Workbook lives in the cloud, which allows staff to access it from anywhere, either via the site or its mobile app. “This allows us to remain fully connected, all of the time.”
Delivery a priority
Delivery is a priority for Ogilvy Cape Town; clients are taking issue with agencies’ inability “to get stuff done on time and on budget,” according to Gallarelli. The industry often lacks proper oversight and control, and the notion of traffic has become archaic. “With responsibilities for delivering complex integrated projects effectively shared by account management, traffic, and specialist producers, it often falls on the shoulder of account management to hold it all together; this often sets them up as the enemies of both internal and external stakeholders. The answer was to completely reframe what we meant when we spoke of delivery. Delivery in our world [has] become an ‘end-to-end’ process that include[s] anything that happen[s], from the moment a brief lands to when work is produced and deployed. Under the leadership of Daniel Menges as our newly appointed head of delivery [formerly MD of OgilvyOne Cape Town], we have built a professional ‘project management office’ that includes all project managers, resourcing (formerly traffic), specialist producers and any internal production capability that exists.”
Gallarelli talks of an agnostic delivery team that sits inside client account teams. with traffic becoming a resourcing function that looks at organisational and account capacity.

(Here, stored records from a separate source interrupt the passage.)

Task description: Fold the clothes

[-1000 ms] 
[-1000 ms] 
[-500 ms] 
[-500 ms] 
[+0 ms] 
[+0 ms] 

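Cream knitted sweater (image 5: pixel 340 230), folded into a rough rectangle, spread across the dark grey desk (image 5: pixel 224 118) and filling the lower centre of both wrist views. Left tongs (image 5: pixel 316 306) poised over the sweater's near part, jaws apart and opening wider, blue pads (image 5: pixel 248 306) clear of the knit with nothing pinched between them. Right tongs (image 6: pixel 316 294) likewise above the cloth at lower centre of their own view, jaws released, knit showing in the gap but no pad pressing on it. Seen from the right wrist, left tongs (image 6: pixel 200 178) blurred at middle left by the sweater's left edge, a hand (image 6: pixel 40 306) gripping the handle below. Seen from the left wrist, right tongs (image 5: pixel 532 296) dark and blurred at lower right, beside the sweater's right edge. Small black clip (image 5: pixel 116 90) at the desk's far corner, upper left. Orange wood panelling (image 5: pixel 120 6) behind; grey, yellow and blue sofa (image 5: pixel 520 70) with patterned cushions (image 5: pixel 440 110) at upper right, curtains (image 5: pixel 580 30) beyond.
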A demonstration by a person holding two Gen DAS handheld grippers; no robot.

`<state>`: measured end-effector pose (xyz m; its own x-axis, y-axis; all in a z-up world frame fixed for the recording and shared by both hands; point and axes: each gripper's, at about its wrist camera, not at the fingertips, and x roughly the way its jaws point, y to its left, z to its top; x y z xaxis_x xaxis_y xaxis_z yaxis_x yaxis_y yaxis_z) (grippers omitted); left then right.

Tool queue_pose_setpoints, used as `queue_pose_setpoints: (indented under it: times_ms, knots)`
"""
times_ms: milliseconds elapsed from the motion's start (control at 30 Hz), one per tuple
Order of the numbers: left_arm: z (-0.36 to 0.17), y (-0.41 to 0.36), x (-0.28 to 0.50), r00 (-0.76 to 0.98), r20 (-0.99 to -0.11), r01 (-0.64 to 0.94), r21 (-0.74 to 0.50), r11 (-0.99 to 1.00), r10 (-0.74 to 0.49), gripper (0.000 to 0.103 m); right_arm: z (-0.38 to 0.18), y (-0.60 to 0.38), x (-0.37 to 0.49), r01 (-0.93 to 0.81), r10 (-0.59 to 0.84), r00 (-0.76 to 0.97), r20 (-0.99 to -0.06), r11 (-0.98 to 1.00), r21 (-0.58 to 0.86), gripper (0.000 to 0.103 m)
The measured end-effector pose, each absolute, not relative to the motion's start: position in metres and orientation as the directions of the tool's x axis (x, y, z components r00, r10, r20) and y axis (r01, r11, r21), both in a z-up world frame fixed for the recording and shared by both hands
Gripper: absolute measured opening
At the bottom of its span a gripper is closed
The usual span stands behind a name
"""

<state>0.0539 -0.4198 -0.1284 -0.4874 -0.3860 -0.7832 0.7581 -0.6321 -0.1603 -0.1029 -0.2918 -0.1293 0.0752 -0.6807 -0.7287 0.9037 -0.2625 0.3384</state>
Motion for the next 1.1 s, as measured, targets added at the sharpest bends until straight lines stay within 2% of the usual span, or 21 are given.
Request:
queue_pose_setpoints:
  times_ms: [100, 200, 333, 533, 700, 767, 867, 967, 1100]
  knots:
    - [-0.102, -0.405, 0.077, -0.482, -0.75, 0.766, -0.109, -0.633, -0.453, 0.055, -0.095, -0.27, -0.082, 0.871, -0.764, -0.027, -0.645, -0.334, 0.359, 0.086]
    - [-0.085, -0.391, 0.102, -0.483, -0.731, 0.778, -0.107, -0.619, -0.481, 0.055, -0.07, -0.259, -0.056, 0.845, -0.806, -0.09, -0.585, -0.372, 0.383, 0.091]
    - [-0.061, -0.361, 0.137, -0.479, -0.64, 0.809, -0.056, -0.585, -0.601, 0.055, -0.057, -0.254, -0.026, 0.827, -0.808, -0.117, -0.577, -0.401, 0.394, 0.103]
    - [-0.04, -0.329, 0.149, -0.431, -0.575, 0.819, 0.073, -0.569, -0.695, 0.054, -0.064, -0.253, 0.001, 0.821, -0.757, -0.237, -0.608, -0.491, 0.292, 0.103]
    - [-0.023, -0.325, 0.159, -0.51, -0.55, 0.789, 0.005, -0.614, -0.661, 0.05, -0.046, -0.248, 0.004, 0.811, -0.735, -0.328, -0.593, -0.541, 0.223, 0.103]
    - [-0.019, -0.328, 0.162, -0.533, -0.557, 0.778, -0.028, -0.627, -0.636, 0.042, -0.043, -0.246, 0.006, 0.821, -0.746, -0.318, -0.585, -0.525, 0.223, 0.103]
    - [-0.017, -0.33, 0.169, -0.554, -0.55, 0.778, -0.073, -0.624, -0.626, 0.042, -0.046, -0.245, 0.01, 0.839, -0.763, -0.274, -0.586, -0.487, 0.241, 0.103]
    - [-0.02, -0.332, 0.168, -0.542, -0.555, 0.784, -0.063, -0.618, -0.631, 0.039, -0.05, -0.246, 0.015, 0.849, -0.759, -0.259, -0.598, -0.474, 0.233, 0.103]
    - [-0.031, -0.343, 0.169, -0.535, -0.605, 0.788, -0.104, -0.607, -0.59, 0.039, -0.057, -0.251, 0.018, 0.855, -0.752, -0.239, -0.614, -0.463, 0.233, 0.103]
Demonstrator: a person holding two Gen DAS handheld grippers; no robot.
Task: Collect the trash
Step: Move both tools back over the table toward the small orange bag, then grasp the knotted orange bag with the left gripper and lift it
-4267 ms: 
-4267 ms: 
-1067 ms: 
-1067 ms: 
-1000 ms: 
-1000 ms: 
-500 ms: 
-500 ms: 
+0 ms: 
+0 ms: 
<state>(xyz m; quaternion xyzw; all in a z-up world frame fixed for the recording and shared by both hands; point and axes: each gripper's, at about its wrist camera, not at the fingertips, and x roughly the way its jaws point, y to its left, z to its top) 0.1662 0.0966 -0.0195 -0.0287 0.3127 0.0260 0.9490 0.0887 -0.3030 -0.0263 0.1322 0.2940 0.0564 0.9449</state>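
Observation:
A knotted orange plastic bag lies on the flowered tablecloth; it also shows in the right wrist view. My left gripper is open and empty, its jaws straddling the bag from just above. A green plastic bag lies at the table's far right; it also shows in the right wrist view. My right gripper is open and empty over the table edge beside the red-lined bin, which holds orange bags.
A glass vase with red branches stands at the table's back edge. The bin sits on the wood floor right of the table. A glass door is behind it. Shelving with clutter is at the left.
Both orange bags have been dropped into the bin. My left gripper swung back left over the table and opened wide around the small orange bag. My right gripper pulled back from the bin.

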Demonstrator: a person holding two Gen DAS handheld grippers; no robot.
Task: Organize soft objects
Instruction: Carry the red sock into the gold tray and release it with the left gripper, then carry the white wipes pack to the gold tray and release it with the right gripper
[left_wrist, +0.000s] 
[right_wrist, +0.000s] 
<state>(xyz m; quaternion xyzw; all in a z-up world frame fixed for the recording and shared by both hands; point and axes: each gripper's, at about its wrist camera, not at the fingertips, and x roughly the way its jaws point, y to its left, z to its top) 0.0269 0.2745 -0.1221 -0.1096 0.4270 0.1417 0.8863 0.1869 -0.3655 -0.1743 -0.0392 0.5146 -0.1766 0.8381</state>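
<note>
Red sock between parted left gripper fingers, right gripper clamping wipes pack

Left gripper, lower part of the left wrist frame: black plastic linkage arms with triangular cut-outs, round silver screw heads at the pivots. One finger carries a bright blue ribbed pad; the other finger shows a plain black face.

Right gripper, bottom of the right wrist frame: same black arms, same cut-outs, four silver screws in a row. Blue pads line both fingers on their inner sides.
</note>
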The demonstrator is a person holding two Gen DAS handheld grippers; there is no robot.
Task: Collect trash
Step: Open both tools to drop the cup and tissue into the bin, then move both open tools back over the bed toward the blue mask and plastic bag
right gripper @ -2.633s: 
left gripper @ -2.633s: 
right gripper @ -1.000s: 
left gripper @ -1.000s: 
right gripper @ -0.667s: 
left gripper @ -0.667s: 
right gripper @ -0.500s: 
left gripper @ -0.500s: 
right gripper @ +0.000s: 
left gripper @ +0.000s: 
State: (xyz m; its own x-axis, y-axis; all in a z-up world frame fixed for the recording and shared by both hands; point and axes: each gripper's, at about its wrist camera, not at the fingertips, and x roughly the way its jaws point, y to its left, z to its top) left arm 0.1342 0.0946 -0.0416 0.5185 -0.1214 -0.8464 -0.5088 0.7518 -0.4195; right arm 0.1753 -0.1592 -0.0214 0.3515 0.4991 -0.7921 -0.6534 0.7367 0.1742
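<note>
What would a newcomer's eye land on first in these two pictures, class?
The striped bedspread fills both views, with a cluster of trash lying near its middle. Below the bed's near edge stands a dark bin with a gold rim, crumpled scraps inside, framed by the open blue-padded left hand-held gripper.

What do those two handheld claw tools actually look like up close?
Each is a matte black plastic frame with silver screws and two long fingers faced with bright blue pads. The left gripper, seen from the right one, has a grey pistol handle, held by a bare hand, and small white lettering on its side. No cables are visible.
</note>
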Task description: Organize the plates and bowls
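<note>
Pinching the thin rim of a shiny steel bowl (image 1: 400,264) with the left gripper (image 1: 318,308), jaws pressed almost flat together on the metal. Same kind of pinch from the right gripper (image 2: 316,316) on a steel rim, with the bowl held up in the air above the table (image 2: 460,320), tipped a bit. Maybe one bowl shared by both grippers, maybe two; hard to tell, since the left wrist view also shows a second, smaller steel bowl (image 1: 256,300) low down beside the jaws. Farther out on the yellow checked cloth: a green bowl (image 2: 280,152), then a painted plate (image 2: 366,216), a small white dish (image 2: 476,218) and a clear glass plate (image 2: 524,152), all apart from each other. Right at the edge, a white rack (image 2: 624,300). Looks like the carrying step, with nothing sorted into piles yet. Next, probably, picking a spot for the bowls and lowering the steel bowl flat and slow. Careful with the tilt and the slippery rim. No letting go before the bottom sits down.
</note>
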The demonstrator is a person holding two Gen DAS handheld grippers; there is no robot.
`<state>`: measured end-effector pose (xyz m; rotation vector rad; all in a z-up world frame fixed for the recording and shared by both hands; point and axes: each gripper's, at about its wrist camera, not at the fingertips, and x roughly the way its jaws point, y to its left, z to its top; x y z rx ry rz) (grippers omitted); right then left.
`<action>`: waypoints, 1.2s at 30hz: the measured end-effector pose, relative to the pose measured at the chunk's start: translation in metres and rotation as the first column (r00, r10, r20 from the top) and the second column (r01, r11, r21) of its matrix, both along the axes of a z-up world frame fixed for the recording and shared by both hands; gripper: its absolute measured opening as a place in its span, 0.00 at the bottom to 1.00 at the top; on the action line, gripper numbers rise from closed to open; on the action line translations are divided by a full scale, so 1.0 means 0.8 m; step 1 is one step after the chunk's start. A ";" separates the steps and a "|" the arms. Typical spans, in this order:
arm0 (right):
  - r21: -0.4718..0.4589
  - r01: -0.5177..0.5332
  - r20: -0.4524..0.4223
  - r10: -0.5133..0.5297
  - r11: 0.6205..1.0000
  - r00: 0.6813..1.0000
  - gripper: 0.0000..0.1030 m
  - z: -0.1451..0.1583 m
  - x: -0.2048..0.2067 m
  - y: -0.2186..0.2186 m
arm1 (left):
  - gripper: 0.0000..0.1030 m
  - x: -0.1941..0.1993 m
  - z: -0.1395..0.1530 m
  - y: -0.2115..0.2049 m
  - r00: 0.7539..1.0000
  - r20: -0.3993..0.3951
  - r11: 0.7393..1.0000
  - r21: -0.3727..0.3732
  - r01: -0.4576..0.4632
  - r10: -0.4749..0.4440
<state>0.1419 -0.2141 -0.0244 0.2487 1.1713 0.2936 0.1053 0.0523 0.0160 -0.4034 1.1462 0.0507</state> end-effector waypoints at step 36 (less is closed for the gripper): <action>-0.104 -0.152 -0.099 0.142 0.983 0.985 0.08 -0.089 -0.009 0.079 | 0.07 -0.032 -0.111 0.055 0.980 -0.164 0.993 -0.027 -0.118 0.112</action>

The agency has reconfigured its building to reflect its new structure and do away with what Gallarelli refers to as ‘tribalist departments’. Management has moved down to the third floor, alongside the creative department, to force greater movement between the different floors.
Resolving organisational anxiety
The previous, complicated structure had been impacting on operational complexity, he says. “With P&L complexity come a matrix of reporting lines and with it, at times, conflicting agendas.” The new model resolves a lot of this organisational anxiety.
While the agency has been relatively quick to implement the new model, for Gallarelli, this is a multi-year project that will see the agency continue to evolve over the next five years. Ultimately, its aim is to create an agency nimble enough to respond quickly and efficiently to client needs, to inspire greater creativity inside the agency, and more opportunities for people to collaborate. Traffic as gatekeeper disappears, and a more-direct relationship is established with clients.
Rangaka says the new model creates a balance between the need for efficiency and the required chaos needed in an agency to produce creative work. Inside the studio, he ensures team members are the right fit for client work, with teams clustered around brands. Senior people have the opportunity to guide juniors, and junior team members have the opportunity to engage more regularly with clients. Team members are up-skilling as team expertise now bridge media. He and other creative leaders also have greater access to financial information inside the agency; they know how much revenue an account generates and what their budgets are for placing personnel inside the different teams.
Truly modern
“This is the largest structural undertaking by the agency in well over a decade,” says Gallarelli, done in an effort to meet Ogilvy’s own ambition to be a truly modern agency, configured in a thoroughly reimagined way, underpinned by new systems, processes and personnel to deliver against what the agency has determined are the fundamentals of modern marketing. “With this move, we have made a significant step towards achieving the stated ambition of ourselves, our people and, most importantly, our clients.”